Między nami nowojorczykami, Cathleen Schine

Między nami nowojorczykami; The New YorkersMiędzy nami nowojorczykami (The New Yorkers), Cathleen Schine
Wyd. Prószyński i S-ka, Warszawa 2011

Krytyka nazywa ją współczesną Jane Austen (rzeczona się chyba w grobie wierci na te słowa), filmowi twórcy lubią przenosić jej dzieła na ekran, a ona sama oceniana jest jako autorka wyjątkowa – kochająca i pisać, i czytać. Między nami nowojorczykami jest pierwszą powieścią Schine, z jaką miałam styczność, ale z pewnością nie było to spotkanie ostatnie. Bardzo chętnie zapoznam się z powieścią Trzy kobiety z Westport, gdyż reklamuje się ją jako współczesną wersję Rozważnej i romantycznej. Może wtedy zrozumiem to porównanie do wielkiej Jane. Poza tym – naprawdę się z panią Cathleen Schine polubiłyśmy i chętnie przyjrzałabym się jej twórczości bliżej…

Między nami nowojorczykami można uznać za powieść specyficzną. Autorka miesza w niej bowiem losy ludzi i ich podopiecznych, wśród których prym wiodą: poczciwa pitbullka, psychicznie chory mieszaniec, uroczy szczeniak z szafy i gromada terierów. Oprócz nich – cała plejada przedziwnych właścicieli. Ale ich życiorysy to temat na zupełnie osobną dyskusję…

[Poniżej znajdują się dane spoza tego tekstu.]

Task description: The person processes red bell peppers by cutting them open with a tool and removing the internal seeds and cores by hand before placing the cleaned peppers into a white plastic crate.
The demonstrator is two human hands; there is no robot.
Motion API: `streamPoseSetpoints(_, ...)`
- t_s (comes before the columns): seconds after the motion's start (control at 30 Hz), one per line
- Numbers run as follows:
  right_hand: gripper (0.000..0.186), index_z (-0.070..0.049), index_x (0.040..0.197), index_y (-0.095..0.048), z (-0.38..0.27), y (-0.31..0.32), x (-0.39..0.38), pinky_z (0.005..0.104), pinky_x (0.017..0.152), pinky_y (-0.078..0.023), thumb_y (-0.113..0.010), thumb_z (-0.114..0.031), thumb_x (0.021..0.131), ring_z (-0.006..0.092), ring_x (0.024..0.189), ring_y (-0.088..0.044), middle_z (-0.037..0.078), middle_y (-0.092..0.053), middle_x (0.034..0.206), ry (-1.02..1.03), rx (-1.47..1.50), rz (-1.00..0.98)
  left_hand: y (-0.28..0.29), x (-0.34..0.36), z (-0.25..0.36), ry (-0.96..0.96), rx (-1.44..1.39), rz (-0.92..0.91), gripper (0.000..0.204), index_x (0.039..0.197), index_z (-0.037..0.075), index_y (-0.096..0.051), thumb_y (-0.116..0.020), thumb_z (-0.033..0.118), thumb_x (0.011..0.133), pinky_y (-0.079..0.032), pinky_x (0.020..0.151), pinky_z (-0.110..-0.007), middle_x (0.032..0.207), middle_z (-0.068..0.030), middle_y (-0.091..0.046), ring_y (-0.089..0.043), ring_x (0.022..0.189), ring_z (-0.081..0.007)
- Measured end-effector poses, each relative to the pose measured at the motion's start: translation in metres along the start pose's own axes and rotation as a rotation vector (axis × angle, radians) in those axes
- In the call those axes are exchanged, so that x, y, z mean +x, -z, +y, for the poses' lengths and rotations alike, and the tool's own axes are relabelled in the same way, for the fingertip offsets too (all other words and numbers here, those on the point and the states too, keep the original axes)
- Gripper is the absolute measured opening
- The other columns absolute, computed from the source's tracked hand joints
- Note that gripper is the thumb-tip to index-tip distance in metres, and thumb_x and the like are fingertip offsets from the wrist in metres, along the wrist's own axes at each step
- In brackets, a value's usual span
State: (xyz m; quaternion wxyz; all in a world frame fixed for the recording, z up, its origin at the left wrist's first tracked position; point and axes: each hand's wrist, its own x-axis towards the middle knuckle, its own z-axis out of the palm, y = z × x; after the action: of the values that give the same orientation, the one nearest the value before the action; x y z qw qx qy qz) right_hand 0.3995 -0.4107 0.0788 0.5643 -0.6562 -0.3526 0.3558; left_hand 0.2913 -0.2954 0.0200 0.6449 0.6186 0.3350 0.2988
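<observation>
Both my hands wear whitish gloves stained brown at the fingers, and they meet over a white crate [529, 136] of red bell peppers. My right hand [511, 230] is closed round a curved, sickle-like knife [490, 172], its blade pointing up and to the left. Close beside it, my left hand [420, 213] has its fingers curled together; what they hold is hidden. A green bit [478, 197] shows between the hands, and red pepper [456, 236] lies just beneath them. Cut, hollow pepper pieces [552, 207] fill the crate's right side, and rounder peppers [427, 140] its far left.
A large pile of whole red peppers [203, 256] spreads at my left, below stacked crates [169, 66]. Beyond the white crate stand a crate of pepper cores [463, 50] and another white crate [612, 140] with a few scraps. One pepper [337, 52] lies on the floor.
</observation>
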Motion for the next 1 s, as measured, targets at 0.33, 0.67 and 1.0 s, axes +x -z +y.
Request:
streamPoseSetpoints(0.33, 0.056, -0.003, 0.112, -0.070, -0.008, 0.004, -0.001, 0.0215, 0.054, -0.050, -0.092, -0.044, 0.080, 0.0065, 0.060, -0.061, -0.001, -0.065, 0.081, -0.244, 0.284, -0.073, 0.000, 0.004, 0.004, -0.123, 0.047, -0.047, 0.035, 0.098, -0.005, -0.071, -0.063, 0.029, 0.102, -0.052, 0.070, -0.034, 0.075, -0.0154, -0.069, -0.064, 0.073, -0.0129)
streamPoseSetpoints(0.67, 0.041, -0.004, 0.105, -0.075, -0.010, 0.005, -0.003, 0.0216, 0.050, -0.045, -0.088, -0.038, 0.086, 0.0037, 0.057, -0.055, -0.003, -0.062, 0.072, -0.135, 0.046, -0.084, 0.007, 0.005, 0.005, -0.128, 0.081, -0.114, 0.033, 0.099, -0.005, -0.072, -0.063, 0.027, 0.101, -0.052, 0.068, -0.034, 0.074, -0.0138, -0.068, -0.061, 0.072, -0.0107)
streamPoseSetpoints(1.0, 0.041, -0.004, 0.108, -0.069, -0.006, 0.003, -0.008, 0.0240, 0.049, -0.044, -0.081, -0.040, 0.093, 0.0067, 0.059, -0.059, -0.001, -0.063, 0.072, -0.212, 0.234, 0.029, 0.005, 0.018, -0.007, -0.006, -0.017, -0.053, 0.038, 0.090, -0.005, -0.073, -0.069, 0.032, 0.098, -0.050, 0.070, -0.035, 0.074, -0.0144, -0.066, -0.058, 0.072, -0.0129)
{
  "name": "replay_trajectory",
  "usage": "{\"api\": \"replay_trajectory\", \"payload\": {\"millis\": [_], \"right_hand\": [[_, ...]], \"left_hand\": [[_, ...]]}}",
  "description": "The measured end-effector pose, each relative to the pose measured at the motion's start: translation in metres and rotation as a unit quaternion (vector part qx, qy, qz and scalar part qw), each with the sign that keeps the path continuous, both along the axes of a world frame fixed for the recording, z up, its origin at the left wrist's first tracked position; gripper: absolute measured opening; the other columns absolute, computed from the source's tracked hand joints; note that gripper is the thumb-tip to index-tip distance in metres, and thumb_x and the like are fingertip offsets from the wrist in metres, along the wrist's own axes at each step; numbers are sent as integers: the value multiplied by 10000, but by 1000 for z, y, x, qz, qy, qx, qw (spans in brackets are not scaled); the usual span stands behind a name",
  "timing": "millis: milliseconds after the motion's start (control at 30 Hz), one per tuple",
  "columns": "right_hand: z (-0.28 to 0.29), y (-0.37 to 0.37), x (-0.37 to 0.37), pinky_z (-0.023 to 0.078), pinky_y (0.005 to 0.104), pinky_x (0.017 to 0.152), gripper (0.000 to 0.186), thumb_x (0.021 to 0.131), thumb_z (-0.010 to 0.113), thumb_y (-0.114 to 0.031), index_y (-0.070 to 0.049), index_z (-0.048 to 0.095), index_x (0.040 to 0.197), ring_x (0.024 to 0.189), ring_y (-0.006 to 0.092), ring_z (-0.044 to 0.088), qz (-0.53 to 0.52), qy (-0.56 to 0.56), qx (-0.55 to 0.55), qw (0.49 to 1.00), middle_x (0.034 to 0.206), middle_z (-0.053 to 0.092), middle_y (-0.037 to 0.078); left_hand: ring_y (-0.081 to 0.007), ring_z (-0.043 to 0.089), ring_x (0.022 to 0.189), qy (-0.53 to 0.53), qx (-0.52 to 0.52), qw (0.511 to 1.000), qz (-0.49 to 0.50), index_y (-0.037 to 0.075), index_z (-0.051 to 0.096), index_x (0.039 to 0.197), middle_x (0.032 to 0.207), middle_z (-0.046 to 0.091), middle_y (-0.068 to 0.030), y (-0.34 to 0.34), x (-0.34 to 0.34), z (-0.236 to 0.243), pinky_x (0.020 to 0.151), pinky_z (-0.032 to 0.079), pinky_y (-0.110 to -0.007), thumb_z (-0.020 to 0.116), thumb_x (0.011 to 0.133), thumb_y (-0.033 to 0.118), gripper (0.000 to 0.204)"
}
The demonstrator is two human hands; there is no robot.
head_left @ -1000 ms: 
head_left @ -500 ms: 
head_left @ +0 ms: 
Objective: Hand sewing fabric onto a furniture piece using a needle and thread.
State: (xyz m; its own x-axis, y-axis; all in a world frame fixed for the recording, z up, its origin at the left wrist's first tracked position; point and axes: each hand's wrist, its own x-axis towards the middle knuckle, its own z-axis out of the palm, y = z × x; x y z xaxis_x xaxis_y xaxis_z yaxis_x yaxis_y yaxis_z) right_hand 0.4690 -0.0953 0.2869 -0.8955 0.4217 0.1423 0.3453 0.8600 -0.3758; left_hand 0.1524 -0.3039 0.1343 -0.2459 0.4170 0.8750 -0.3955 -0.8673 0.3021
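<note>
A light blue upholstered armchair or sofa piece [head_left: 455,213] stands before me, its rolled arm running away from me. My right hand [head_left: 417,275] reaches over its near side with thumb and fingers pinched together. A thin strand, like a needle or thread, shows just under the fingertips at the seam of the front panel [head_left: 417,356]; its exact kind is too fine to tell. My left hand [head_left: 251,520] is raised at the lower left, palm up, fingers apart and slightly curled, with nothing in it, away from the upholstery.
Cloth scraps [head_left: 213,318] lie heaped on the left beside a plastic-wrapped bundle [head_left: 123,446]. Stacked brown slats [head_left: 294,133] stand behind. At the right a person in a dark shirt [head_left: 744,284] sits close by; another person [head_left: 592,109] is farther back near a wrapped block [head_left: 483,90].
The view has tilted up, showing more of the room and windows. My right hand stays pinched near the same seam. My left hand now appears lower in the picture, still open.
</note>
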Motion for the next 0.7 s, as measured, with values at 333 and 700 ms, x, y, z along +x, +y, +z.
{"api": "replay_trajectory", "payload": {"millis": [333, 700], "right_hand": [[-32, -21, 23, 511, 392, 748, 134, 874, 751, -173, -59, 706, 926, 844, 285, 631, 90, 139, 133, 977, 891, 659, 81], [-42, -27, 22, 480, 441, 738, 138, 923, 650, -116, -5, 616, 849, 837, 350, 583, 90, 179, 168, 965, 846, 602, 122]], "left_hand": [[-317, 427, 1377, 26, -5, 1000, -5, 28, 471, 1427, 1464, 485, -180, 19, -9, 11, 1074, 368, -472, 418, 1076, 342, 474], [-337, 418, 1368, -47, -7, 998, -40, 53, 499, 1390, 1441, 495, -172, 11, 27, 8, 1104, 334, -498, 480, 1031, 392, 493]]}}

Jody dobiega czterdziestki – uczy muzyki, gra na skrzypcach, wielbi swą pitbullkę – Beatrycze i walczy z wizerunkiem skostniałej starej panny. Uparcie rozgląda się za miłością, ale kiedy ta wreszcie puka do jej drzwi – no cóż… Odpuszcza. Jedna nadzieja, że wybranek serca nie zrezygnuje z próby podboju. Czy tak będzie? Pytanie to pozostawię bez odpowiedzi, kwitując je jedynie tajemniczym uśmiechem, który możecie sobie jedynie wywizualizować 😉

Everet to niestabilny, skrzywiony psychicznie pięćdziesięciolatek. Targany obsesją na punkcie córki decyduje się na zacieśnianie więzów z psami sąsiadów, które przypominają mu… córkę z czasów, gdy była dzieckiem. Czyż nie jest on dziwny? A kobiety tak za nim szaleją!

Dwudziestoparoletnia Polly leczy rany po zakończonym niedawno związku, a całą miłość przelewa na starszego brata i uroczego szczeniaka, znalezionego w szafie nowego mieszkania. Mieszkania, pachnącego śmiercią, tak swoją drogą… Ciekawa historia, prawda?

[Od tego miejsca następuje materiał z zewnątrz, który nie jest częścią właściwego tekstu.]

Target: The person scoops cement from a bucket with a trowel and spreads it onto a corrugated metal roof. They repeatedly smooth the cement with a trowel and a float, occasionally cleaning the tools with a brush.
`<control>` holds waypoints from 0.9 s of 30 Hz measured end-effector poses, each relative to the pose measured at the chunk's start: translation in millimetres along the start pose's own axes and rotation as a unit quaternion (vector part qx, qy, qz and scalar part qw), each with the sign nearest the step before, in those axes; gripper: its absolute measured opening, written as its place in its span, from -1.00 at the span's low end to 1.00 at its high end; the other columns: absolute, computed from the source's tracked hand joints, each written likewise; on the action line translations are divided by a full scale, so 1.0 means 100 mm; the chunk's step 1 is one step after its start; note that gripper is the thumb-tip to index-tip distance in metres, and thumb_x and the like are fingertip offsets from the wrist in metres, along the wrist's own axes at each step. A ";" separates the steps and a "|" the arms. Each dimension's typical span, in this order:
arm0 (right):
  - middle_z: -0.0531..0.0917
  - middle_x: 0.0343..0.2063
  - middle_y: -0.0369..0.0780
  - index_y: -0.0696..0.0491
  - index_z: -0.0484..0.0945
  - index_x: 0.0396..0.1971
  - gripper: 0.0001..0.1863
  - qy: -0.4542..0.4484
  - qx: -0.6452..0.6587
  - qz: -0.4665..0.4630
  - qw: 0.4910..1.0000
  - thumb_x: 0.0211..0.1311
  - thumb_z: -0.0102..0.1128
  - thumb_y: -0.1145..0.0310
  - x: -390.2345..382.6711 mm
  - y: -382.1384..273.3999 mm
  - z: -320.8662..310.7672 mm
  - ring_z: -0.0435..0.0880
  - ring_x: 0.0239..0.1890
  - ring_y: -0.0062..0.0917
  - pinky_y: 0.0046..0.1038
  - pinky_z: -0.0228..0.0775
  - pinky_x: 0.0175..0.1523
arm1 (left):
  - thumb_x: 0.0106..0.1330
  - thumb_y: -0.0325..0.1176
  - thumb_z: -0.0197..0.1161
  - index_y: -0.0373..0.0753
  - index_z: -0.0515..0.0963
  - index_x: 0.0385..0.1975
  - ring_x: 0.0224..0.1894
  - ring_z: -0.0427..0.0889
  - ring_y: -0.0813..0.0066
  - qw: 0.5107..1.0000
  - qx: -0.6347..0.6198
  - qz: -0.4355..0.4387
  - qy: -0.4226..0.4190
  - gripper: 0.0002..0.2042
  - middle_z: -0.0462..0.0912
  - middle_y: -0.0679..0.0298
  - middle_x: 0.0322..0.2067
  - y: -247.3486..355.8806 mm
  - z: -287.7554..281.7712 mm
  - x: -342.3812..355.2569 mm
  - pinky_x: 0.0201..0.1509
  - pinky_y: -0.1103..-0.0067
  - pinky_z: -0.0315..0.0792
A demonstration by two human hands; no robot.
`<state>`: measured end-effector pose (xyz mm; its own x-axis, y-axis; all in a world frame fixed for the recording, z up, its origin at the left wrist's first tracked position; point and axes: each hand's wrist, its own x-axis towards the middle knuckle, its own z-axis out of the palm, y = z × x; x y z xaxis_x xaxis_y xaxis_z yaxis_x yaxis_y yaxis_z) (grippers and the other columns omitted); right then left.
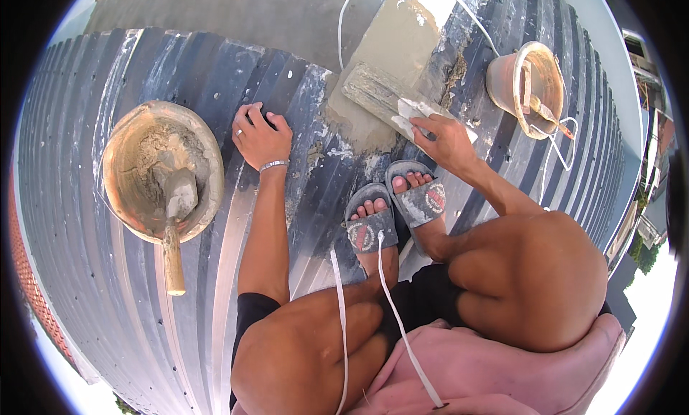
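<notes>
My right hand point(446, 141) grips a long, flat plastering float point(377, 92), smeared with grey mortar. The float lies across a strip of smoothed wet mortar point(402, 34) on the ribbed metal roof. Pressed lightly to the roof ribs, my left hand point(263, 138) has bent, slightly parted fingers and holds nothing. Left of it stands a bucket point(212, 146) with grey mortar point(154, 138) inside. A trowel point(179, 192) leans in that bucket, its wooden handle sticking out over the near rim.
To the right, a second bucket point(502, 81) holds a brush point(549, 113) and tilts on the ribs. White cord point(477, 24) runs near it. My sandalled feet point(369, 228) stand close below the float. The metal roof point(79, 199) curves down at both sides; a grey wall surface point(215, 13) lies beyond.
</notes>
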<state>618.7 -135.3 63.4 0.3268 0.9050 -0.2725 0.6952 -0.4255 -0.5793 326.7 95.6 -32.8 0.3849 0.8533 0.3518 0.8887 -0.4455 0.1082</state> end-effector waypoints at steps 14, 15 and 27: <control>0.78 -0.29 -0.05 -0.04 0.83 0.02 -0.69 0.067 -0.037 0.030 0.997 0.37 0.34 0.21 0.47 0.74 -0.15 0.77 -0.20 -0.05 -0.10 0.61 -0.01 | 0.37 -0.26 0.19 -0.11 0.59 0.04 0.20 0.59 0.10 1.000 -0.005 -0.015 -0.021 -0.72 0.57 0.21 0.13 0.10 -0.03 0.02 0.27 0.14 0.46; 0.79 -0.27 -0.01 -0.06 0.83 0.04 -0.67 0.086 -0.017 0.076 0.993 0.36 0.34 0.18 0.59 0.82 -0.22 0.78 -0.19 -0.01 -0.11 0.61 0.05 | 0.37 -0.26 0.19 -0.11 0.59 0.04 0.20 0.59 0.10 1.000 0.002 -0.016 -0.021 -0.72 0.57 0.21 0.13 0.07 -0.05 0.02 0.27 0.14 0.46; 0.62 -0.57 -0.27 0.14 0.51 0.31 -0.39 0.116 0.279 0.259 0.917 0.38 0.39 0.13 0.86 0.69 -1.18 0.48 -0.68 -0.53 -0.43 0.40 -0.49 | 0.38 -0.27 0.20 -0.10 0.59 0.06 0.23 0.59 0.12 1.000 -0.005 -0.013 -0.024 -0.71 0.58 0.21 0.14 0.00 -0.05 -0.02 0.27 0.17 0.47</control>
<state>770.0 -86.6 90.7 0.6930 0.5293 -0.4894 -0.0064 -0.6743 -0.7384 324.5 92.7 -29.0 0.3739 0.8766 0.3029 0.8960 -0.4258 0.1262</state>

George – brat Polly – jest wielkim lekkoduchem, prowadzącym rozwiązły tryb życia i podrywającym dziewczyny na… na psa, oczywiście! Choć apodyktyczna siostra stale usiłuje wpakować go w poważny związek, ten uparcie unika zobowiązań. Jednak niespodziewanie w jego życiu pojawia się pewna tajemnicza blondynka… I wtedy i na niego przychodzi pora! O ile oczywiście się postara…

Oprócz nich w powieści pojawiają się jeszcze: społecznica Doris, restaurator-homoseksualista z piątką dzieci, rozchwiany emocjonalnie, podstarzały pracownik opieki społecznej, piękna studentka i starsza kobieta, ucinająca sobie pogawędki na środku ulicy. Krótko mówiąc – cała gama przeróżnych postaci. Postaci, z których każda jest wyjątkowa.

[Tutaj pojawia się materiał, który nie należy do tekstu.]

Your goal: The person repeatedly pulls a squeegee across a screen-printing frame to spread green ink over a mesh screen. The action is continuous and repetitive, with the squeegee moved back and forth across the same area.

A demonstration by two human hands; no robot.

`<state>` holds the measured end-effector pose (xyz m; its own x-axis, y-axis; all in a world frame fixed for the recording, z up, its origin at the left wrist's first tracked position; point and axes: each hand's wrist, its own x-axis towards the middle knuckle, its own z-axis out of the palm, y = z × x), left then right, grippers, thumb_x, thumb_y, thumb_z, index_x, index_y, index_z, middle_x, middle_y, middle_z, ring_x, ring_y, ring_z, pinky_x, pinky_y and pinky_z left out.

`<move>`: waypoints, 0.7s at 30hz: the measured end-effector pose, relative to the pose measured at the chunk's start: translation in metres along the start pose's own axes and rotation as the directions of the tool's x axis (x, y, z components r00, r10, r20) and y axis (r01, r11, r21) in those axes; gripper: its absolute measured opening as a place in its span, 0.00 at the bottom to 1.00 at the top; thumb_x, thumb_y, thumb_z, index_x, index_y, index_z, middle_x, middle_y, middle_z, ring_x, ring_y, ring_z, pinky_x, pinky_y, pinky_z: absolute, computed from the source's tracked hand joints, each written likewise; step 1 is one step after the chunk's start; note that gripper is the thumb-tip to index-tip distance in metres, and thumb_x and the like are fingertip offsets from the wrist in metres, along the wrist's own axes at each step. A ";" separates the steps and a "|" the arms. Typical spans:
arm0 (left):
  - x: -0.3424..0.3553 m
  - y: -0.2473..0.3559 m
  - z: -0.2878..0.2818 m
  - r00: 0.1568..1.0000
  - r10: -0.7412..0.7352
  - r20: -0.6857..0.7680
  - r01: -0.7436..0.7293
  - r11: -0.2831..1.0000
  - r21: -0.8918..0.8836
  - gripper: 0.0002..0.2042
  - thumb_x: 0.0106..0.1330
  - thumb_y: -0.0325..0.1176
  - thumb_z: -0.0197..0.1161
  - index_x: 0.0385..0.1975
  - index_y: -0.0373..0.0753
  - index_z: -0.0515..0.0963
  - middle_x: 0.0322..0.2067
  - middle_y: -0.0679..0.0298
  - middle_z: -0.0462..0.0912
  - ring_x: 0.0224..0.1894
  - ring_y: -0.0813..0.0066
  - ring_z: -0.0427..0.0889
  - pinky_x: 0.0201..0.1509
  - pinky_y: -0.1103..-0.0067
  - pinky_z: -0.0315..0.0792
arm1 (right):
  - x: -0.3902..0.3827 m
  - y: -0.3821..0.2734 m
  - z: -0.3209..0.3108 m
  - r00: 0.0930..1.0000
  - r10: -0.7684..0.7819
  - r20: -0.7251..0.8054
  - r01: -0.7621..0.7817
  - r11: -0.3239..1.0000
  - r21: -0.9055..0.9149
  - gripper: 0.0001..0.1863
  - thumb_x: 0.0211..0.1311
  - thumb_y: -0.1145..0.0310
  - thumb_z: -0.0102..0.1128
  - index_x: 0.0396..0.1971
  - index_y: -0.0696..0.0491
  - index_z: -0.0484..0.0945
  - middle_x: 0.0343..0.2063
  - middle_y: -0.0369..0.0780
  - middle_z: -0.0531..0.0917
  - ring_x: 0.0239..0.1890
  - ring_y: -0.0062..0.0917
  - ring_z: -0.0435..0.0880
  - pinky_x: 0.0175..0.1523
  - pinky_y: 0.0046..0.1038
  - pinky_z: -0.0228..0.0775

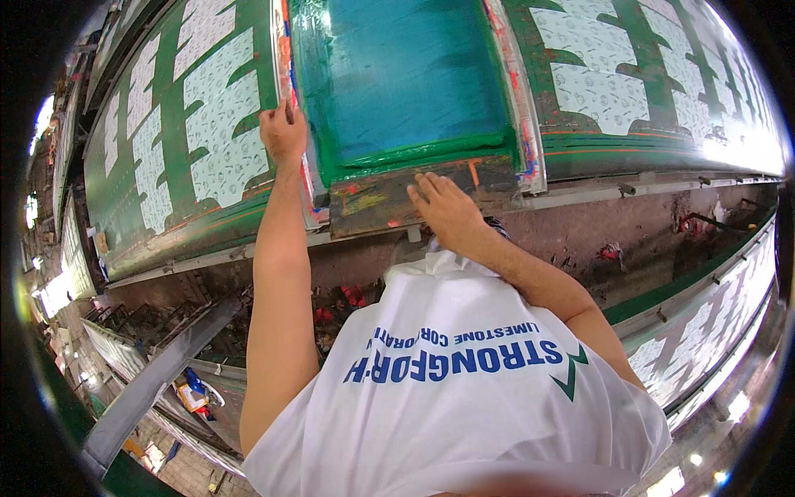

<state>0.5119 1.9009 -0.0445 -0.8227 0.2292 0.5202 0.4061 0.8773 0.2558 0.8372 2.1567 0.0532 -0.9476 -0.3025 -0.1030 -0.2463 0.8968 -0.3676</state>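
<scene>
A printing screen with a teal-blue mesh (397, 87) and wet green border lies in front of me, between paint-streaked side rails (527, 145). My left hand (282, 131) has its fingers curled closed on the screen frame's left edge. My right hand (443, 207) rests with fingers apart on the stained dark board (364, 199) at the screen's near end; the wrist side lies over the board's lower edge. My white shirt fills the lower middle.
Long green tables (232, 203) carrying white patterned cut pieces (584, 91) stretch to both sides. Below their near edge runs a brown floor strip (588, 224) with red scraps. Another table (704, 323) is at lower right, and a grey beam (157, 381) slants at lower left.
</scene>
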 end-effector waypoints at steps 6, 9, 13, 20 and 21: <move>-0.002 0.000 0.002 0.993 -0.087 0.074 0.085 0.996 0.033 0.19 0.67 0.40 0.71 0.56 0.43 0.87 0.44 0.51 0.80 0.47 0.49 0.82 0.52 0.59 0.78 | -0.028 0.069 -0.017 0.984 0.120 -0.134 -0.014 0.794 0.608 0.34 0.58 0.71 0.70 0.67 0.58 0.75 0.71 0.54 0.72 0.74 0.47 0.70 0.79 0.44 0.62; -0.003 -0.004 0.004 0.992 -0.090 0.091 0.086 0.995 0.039 0.20 0.68 0.41 0.70 0.59 0.43 0.86 0.46 0.51 0.79 0.49 0.49 0.82 0.55 0.60 0.77 | -0.035 0.142 -0.033 0.791 0.424 -0.442 -0.267 0.888 0.373 0.30 0.64 0.65 0.70 0.64 0.60 0.77 0.63 0.54 0.80 0.68 0.49 0.77 0.72 0.46 0.70; -0.005 -0.007 0.005 0.992 -0.079 0.099 0.072 0.995 0.073 0.21 0.68 0.41 0.71 0.60 0.44 0.86 0.48 0.50 0.79 0.51 0.49 0.81 0.55 0.60 0.77 | -0.035 0.210 -0.029 0.663 0.633 -0.399 -0.516 0.773 0.369 0.28 0.69 0.63 0.67 0.63 0.62 0.77 0.56 0.53 0.82 0.60 0.51 0.80 0.64 0.46 0.74; -0.006 -0.010 0.006 0.981 -0.139 0.133 0.130 0.989 0.072 0.24 0.68 0.46 0.73 0.62 0.45 0.85 0.49 0.49 0.81 0.54 0.48 0.81 0.60 0.59 0.77 | -0.024 0.210 -0.018 0.641 0.612 -0.463 -0.529 0.789 0.312 0.30 0.55 0.62 0.73 0.56 0.61 0.79 0.45 0.51 0.81 0.50 0.50 0.82 0.56 0.45 0.77; -0.007 -0.013 0.007 0.994 -0.058 0.091 0.051 0.996 0.074 0.25 0.68 0.47 0.74 0.62 0.45 0.85 0.45 0.50 0.81 0.50 0.50 0.82 0.56 0.60 0.78 | -0.023 0.209 -0.023 0.638 0.609 -0.471 -0.536 0.790 0.297 0.30 0.52 0.63 0.73 0.54 0.61 0.79 0.44 0.51 0.81 0.49 0.50 0.82 0.55 0.46 0.78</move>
<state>0.5098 1.8911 -0.0566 -0.8778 0.2155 0.4279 0.3329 0.9166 0.2212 0.8028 2.3586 -0.0001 -0.8504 0.5055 0.1457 0.3735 0.7751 -0.5096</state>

Osobiście nieraz miałam ochotę wstrząsnąć zgorzkniałym panem Everetem, przytulić rezolutną Polly i wesprzeć w działaniach zagubioną Jody. Ci wszyscy ludzie zasługują na wielką uwagę, wierzcie mi! Autorka przedstawiła ich zresztą w taki sposób, że podczas lektury nie ma czasu na nudę, a samych bohaterów aż chciałoby się poznać osobiście…

Oczywiście nie tylko ich! Równie fascynujące zdają się być ich pupile, z czego największą mą sympatię zdobyła pitbullka, sikająca na zawołanie w pobliżu auta pewnej wyjątkowo niemiłej kobiety. Nie da się nie uśmiechnąć, kiedy czyta się tę historię, gwarantuję!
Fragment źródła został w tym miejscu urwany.